O que eu quero propor, afinal, em
comum acordo com o mestre britânico, é que o poeta lírico encarna,
em cada poema ou grupo de poemas, uma personagem específica, que
traz em si a carga de experiência do autor, mas não é ele. Para
ficarmos no âmbito da literatura amazonense, quando Tenreiro Aranha
escreveu, há duzentos anos, o antológico soneto da Maria Bárbara,
vestiu a máscara da mulher assassinada, despedindo-se do esposo: a
voz emissora era a da própria Maria Bárbara, personagem. Tenreiro
Aranha, o poeta-cidadão, por outro lado, exprimia-se por ele mesmo,
provavelmente, quando praticava aquele aulicismo sem-vergonha, que
marca a maior parte de sua obra conhecida, e não precisava fingir
que fingia sentir o que não sentia. Aliás, aquilo nem é poesia.

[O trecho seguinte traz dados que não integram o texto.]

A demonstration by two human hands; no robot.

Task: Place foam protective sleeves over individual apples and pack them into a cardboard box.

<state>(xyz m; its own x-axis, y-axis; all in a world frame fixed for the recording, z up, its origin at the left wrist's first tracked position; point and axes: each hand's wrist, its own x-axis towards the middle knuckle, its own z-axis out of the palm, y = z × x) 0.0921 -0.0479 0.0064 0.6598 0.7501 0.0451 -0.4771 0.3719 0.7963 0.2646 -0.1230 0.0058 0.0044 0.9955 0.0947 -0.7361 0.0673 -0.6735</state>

Estas reflexões remetem-me a uma outra
falsa crença: a inspiração. É desnecessário, por tudo o que já se
disse, enfatizar o caráter falacioso desse fantasma, mas é preciso
dizer em alto e bom som que sem muito trabalho não se fazem poemas,
não se constrói poesia. As musas não têm escolhidos: somos nós, os
poetas, que as escolhemos, que as buscamos incessantemente, as
assediamos através de muita leitura, pesquisa e exercício. O
devaneio não é um atributo do poeta, mas sim de todo aquele que
desenvolve um trabalho criador. E aqui não podemos esquecer
Coleridge, para quem "a imaginação é a condição primeira de todo
conhecimento".
A sinonímia poeta/profeta está
presente no imaginário ocidental desde Sócrates, via Platão, para
quem "é quando estão possessos e inspirados por um deus que eles
recitam todos esses belos poemas". As "antenas da raça", na verdade,
colocam-se à frente de seu tempo (profetas) porque usam a imaginação
com mais liberdade que os demais artistas. O poeta anda nu e tem
plena consciência disso, não fosse o sorriso maroto que lhe aflora
aos lábios, denunciando seu estado de vigília permanente em pleno
devaneio. Et tout le reste est littérature.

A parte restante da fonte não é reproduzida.